Another argument against state funding is that the state is not supernaturally endowed with outstanding good taste and the bureaucracy it supports has been captured by the woke elite, so state grants to aspiring artists will tend to prioritise woke idealism over artistic merit.

That said, there are some good ways that the government can support the arts, for instance by commissioning artworks for civic purposes. The ruling class can patronise the arts from their private resources, as they often do. The very defence budget that so aggrieves Lynda Topp supports three top-class professional brass bands.

How were the arts funded in history? Until at least the 18th century, mostly by wealthy patrons. Composers, for instance, sought employment in the households of royalty and the upper Roman Catholic hierarchy. This is a reason why most of the great composers were Roman Catholics, and it also underscores the fact that music is an expensive business that takes deep pockets to bankroll. Mozart was the first real exception to this: too temperamental, apparently, to tolerate conditions of employment, he eventually became the first freelance composer, living a life of constant financial anxiety until he died, arguably of exhaustion and overwork, at the age of 35.

Not that he didn’t try to get a job. After quitting the ones he had, he traipsed around Europe working his contacts to try to get a lucrative appointment, but without success. Apparently, being the greatest musical genius in history was not sufficient compensation for an eccentric personality and erratic habits.

I’m not saying anything new by pointing out that music is expensive and musicians are temperamental. What it comes down to, I think, is that if you are serious about music, then you have to be prepared to be poor and accept the low probability that you might be one of the very few who somehow fall on their feet and get rich. You shouldn’t expect to be supported out of the public purse when you haven’t proven yourself to the public.

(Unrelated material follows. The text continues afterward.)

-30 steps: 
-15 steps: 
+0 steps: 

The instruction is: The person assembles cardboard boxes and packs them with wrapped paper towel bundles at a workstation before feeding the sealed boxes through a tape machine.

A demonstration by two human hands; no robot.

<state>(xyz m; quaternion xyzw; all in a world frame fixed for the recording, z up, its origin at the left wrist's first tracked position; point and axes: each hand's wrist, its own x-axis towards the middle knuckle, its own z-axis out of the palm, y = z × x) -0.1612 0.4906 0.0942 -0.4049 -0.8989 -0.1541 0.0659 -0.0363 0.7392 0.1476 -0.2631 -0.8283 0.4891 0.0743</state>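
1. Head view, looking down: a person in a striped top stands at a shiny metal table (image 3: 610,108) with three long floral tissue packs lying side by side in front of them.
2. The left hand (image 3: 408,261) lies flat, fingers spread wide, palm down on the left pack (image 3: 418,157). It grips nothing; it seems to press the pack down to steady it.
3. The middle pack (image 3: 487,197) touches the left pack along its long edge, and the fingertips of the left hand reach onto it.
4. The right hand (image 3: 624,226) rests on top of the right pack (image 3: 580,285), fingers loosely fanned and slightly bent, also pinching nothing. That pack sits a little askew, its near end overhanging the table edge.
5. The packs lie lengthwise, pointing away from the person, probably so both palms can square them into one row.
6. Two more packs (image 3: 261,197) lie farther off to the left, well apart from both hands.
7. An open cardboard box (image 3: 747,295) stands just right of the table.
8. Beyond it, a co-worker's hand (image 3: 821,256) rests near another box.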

There is one other way that music is supported, of course, and that is through corporate sponsorship. Now sponsors like to get something back for what they’re putting in and they’re not going to sponsor you unless you’ve already shown that you have something. So that is an incentive (apart from the pressing incentives of hunger and cold) for musicians to strive for excellence. And so they should. No one should be forced to subsidise mediocrity.